This question is meant to be very specific. How/why is deep learning successful at learning a classification function/hyperplane given the challenges of probability distributions and distance metrics in high dimensional spaces.
Deep learning or Deep Neural Networks are a big area of research and activity in machine learning right now and for the past few years. These models are constructed for a large number of layers of latent variables. In a simple convolutional neural network for image classification, or object detection, it is easy to have a million or more parameters.
Now there are more than a few references that discuss how in high dimensions, probability distributions behave in very odd ways and distance metrics on those probability distributions also behave in odd ways. Without getting into the details, in high dimension everything is essentially far apart, so the probability density mass becomes more diffuse over its support. Further if you follow the sphere-packing literature, there are very odd phenomena which occur such as most of the volume of a high-dimensional hyper-sphere is on its skin or surface--as opposed to its center.
In supervised deep learning, the loss function will govern the learning process. This loss function is usually based upon a distance metric that compares two high-dimensional distributions. So the common loss functions are metrics like cross entropy between two distributions or the KL-Divergence between two distributions. The idea is to understand the distance between the probability of a point on the candidate distribution versus the actual distribution.
So I am just trying to understand why deep learning works so well if the high-dimensionality of the data should create such odd behavior in the associated loss functions/metrics. I mean if the probability distributions become so diffuse as dimensionality increases, then the distributions should become less informative as there are more and more ways to obtain the same probability.
Some articles or posts I have read suggest that the usual 'manifold assumption' is at work where the high-dimensional data lives on some lower-dimensional manifold. I can understand that idea. But then by that logic the curse of dimensionality should never create a problem for any statistical method on high-dimensional data--since all high-dimensional data is intrinsically low-dimensional. So what I am looking for is a bit more precision in the analysis. How does this manifold assumption--if that is indeed the answer--operate at each level of the network to make it not fall victim to the usual curses of dimensionality.
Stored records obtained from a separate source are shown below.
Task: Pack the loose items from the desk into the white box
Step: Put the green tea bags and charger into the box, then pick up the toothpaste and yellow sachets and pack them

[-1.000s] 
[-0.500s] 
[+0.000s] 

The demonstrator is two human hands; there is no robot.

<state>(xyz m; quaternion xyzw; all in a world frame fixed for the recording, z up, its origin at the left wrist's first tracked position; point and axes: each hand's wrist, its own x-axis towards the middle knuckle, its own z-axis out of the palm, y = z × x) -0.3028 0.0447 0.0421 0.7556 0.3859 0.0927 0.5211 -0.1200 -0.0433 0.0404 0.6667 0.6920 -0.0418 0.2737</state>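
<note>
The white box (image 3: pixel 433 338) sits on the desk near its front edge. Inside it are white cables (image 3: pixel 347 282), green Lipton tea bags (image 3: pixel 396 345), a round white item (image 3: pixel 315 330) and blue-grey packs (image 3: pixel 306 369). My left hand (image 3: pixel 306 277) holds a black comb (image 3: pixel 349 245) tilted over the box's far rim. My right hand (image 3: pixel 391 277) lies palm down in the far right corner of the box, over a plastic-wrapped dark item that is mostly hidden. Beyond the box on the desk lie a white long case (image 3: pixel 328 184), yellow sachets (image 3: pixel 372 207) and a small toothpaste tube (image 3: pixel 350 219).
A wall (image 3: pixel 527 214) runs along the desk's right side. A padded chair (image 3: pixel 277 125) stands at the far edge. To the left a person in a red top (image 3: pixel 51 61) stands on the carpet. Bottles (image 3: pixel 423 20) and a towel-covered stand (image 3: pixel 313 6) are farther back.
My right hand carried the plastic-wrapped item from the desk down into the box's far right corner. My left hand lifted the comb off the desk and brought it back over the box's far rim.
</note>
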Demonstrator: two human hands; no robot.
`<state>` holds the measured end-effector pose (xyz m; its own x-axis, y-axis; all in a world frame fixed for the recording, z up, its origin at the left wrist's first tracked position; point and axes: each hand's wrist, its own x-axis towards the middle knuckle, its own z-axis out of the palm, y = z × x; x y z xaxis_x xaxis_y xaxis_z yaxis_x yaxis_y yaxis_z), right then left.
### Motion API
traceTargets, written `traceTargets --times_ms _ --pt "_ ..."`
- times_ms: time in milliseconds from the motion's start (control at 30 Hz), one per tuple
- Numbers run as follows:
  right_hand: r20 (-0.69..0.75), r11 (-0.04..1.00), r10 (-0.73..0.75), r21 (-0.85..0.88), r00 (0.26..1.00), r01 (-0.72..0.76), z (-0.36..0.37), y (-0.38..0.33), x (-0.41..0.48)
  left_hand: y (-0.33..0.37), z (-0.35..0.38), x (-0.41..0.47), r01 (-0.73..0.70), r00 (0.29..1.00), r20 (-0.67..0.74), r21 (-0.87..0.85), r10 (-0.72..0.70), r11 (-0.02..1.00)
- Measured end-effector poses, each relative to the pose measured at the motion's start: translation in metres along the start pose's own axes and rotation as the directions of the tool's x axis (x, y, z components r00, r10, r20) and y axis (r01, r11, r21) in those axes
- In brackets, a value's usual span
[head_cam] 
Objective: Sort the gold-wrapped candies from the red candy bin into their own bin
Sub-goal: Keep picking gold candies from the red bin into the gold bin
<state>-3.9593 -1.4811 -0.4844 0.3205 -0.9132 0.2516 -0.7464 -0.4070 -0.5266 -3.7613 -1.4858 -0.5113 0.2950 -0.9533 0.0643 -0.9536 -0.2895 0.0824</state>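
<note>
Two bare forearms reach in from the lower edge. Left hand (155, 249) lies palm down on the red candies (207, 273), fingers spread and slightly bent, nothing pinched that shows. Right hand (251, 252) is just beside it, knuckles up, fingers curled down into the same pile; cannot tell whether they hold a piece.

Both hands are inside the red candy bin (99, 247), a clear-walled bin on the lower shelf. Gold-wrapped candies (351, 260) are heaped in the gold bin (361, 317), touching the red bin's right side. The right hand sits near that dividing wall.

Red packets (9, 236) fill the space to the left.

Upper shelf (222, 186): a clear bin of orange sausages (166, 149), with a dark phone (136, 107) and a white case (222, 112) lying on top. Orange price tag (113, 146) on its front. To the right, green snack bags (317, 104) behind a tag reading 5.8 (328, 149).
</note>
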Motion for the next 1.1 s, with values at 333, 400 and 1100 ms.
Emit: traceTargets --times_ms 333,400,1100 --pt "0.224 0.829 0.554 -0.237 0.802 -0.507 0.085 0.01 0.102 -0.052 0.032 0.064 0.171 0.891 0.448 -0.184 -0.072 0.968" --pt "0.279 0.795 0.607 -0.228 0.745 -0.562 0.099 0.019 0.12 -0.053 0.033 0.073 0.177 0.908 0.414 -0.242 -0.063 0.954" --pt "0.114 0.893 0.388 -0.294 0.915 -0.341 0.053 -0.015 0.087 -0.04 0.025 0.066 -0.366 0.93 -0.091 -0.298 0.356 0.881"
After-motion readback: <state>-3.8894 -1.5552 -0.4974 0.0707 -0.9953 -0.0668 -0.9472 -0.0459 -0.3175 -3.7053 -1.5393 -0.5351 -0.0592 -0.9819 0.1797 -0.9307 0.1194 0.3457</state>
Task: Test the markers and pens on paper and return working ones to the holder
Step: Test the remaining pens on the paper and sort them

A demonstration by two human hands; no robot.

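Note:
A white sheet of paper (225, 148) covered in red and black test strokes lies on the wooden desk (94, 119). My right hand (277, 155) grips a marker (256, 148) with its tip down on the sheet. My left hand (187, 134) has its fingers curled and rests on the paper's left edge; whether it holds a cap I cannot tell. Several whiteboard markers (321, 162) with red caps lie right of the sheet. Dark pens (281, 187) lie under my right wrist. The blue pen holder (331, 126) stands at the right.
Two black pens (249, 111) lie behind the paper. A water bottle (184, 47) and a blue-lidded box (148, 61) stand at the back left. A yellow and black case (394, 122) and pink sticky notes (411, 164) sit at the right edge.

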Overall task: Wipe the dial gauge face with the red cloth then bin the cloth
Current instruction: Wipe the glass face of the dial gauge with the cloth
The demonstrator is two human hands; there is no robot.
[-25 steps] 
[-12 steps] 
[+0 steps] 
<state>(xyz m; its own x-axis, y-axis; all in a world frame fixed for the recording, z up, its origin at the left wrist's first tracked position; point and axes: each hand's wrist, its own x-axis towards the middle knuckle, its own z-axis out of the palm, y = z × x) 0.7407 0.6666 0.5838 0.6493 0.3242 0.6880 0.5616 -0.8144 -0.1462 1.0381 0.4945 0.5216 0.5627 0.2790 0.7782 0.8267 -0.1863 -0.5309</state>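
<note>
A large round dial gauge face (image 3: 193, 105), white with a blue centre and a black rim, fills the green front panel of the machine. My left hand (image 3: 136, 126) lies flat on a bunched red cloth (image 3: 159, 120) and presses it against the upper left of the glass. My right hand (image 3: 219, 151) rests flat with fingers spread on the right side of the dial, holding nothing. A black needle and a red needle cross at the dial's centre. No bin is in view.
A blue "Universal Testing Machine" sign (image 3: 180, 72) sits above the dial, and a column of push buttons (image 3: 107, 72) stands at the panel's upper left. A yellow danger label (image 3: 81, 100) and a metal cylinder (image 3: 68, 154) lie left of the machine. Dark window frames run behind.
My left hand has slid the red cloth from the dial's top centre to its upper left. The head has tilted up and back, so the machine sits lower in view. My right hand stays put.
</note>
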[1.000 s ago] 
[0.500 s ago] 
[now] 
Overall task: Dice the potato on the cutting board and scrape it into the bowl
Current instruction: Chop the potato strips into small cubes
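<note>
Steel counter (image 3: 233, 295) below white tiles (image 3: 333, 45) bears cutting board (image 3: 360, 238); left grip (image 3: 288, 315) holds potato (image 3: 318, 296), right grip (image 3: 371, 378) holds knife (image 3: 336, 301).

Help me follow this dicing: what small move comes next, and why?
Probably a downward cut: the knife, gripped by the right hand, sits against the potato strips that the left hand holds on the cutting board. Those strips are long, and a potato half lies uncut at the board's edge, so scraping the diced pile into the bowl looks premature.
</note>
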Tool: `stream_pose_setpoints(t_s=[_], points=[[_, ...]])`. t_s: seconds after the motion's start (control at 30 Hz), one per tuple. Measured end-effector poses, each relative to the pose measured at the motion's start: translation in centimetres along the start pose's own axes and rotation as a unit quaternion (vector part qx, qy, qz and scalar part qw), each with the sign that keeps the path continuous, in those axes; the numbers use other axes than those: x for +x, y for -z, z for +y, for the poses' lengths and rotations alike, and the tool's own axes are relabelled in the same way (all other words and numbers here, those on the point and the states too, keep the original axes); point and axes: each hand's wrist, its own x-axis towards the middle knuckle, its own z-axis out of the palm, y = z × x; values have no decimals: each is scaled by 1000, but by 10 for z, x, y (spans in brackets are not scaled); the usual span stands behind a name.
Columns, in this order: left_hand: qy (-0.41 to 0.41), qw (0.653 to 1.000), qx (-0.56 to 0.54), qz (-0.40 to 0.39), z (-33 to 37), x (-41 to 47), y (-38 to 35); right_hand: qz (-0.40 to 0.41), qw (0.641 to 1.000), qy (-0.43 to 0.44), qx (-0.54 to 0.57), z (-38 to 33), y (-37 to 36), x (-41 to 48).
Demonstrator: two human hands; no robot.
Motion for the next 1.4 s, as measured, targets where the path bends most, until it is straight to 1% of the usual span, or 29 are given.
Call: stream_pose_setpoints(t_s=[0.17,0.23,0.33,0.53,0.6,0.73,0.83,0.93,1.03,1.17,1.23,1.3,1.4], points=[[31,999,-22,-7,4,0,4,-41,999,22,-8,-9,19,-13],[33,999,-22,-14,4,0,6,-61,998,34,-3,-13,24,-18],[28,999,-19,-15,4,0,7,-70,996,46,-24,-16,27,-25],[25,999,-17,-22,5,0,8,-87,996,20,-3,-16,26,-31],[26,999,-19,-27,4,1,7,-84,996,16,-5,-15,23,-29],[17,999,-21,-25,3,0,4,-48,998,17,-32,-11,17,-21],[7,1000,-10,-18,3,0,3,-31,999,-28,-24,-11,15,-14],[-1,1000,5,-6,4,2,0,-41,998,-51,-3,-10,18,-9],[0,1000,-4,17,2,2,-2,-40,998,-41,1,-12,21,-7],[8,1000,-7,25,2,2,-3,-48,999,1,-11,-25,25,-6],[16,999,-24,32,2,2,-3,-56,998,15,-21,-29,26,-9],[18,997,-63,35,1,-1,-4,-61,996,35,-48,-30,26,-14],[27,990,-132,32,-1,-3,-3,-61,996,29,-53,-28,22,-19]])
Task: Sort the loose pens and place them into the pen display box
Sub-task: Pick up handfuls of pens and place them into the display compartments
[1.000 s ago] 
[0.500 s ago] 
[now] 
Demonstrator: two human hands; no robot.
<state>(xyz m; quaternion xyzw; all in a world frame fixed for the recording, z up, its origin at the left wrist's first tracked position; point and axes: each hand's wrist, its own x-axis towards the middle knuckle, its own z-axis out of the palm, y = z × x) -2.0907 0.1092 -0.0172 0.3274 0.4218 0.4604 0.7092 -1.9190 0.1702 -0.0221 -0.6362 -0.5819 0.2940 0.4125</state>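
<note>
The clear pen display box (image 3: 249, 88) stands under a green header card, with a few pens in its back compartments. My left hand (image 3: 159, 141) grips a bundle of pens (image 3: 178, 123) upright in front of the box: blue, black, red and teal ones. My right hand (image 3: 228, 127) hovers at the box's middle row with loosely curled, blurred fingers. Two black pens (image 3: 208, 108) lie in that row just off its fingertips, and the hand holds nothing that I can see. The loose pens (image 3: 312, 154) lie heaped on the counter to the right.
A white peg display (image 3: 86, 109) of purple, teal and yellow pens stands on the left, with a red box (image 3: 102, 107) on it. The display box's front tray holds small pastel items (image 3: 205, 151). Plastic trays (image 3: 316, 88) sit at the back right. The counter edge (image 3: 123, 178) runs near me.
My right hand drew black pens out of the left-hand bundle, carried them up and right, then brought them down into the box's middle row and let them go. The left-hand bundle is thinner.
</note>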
It might be that I am just looking at the problem from the wrong angle--and this is what I wanted to validate. So if I am looking at an image segmentation problem and I have 512x512 image, then I am classifying each pixel with a class label, that means I am assigning about 262,000 labels. Now am I really assigning the labels over a 262,000 dimensional space, or a higher-dimensional space because I am not including the parameters from the lower layers of the network. Or am I just classifying over say a 2 or 5 dimensional space--based upon the possible class label values. Or do neural networks operate like dynamic programming problems where solving the value for each node in the network together will generate some optimal solution overall?
Well, the most prominent example of deep neural network classification is MNIST, see https://en.wikipedia.org/wiki/MNIST_database
The point is that an ANN with a large number of hidden layers and nodes can memorize and classify the input samples well if no over- and under-fitting takes place. The advantage of such networks is that there is no need to explicitly deal with probability distributions and metrics (of the input pattern). It is all taken care of by the network.